- **MATERIAL TO PROCESS**
==================================================
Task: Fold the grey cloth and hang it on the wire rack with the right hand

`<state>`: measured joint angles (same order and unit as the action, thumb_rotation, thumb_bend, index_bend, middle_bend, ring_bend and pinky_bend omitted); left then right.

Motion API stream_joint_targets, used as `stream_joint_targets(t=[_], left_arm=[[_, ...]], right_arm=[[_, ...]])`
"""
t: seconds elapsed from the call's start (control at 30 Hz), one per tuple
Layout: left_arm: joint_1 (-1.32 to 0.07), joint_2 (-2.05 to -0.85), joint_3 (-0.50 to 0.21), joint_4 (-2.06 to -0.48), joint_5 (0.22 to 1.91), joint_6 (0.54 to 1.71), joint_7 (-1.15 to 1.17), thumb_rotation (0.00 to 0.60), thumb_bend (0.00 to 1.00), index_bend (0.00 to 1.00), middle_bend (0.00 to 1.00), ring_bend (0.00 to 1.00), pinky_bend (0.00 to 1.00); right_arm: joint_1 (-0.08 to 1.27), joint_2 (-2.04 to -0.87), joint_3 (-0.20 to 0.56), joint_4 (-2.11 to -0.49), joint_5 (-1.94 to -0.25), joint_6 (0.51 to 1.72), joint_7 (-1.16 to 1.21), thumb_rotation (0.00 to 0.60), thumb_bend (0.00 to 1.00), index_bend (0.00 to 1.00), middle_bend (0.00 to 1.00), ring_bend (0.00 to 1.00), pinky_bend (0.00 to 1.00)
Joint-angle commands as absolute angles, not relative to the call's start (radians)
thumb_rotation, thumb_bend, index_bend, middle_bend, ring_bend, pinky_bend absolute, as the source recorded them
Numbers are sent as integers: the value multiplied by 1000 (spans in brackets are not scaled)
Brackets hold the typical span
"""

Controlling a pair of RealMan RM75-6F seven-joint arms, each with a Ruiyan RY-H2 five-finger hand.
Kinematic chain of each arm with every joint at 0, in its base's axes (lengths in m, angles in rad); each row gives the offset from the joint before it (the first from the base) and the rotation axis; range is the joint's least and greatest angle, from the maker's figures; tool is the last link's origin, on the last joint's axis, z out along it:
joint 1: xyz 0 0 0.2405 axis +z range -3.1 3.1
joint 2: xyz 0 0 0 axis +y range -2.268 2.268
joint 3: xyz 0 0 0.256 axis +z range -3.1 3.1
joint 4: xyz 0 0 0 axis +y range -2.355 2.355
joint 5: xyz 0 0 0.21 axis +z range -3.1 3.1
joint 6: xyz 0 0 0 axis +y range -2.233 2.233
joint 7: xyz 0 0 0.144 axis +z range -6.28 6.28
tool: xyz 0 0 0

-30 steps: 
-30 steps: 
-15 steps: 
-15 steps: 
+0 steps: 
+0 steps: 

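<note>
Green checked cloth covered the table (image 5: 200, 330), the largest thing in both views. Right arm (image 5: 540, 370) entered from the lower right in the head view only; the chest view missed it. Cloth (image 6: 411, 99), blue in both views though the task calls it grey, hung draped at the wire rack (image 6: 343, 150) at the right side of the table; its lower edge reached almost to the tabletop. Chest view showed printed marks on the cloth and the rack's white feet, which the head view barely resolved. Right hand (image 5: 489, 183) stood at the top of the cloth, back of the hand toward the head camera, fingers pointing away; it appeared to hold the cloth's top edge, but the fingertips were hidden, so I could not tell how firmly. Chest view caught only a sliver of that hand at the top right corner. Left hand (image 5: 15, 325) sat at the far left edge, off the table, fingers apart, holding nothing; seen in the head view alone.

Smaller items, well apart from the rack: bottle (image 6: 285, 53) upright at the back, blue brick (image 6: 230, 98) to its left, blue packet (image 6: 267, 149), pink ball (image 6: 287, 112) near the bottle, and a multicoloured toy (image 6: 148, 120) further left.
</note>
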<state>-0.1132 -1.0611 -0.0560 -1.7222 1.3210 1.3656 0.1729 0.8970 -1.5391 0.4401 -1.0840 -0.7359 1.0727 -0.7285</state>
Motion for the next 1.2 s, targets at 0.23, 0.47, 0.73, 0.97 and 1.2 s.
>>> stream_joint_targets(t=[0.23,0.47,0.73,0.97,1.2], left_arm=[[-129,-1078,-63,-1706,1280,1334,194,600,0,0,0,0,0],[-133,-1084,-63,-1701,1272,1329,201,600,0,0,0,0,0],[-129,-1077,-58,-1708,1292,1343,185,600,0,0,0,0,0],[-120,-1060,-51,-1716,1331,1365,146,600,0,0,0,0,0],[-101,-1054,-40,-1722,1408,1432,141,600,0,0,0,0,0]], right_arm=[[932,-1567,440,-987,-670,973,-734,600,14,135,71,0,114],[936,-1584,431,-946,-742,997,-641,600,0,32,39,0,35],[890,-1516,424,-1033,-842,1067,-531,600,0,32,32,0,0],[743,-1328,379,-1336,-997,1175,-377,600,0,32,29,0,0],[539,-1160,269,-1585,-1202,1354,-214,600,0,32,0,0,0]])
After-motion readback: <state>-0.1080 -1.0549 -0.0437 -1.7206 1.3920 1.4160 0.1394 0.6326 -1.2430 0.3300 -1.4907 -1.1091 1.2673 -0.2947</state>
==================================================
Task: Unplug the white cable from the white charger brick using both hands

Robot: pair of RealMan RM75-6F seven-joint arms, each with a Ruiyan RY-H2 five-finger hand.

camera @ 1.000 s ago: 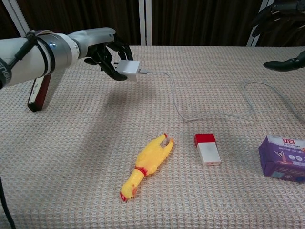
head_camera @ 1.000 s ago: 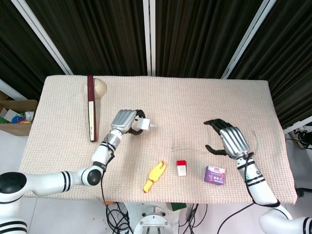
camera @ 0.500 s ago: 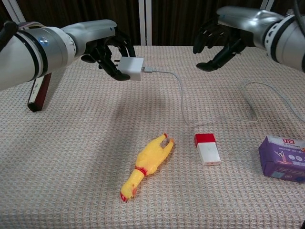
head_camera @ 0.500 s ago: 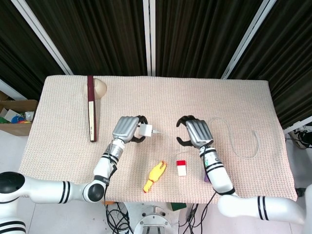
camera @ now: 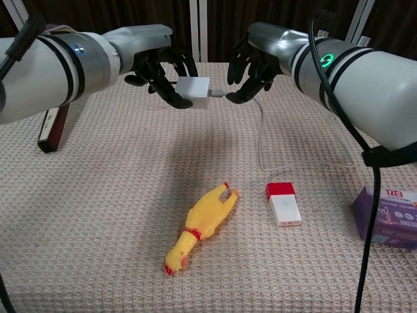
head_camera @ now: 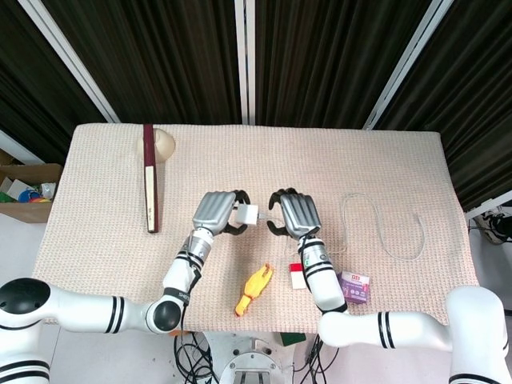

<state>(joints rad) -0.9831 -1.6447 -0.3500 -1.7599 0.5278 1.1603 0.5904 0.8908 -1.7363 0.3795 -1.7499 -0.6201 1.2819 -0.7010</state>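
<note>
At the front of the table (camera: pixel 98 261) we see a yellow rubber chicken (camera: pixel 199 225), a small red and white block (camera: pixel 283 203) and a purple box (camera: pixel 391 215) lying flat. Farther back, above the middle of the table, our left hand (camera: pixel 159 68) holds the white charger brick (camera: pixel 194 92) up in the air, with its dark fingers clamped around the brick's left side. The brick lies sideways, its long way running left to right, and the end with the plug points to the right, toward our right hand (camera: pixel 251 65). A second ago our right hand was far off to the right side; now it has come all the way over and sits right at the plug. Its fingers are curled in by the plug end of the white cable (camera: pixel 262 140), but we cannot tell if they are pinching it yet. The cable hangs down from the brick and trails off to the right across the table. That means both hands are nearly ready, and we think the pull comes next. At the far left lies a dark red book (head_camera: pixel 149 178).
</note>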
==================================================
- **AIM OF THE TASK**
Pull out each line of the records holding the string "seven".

- **ANSWER FOR THIS EXERCISE**
Controlling a pair of RealMan RM75-6F seven-joint arms, each with a Ruiyan RY-H2 five-finger hand.
Robot: pair of RealMan RM75-6F seven-joint arms, each with a Ruiyan RY-H2 five-finger hand.

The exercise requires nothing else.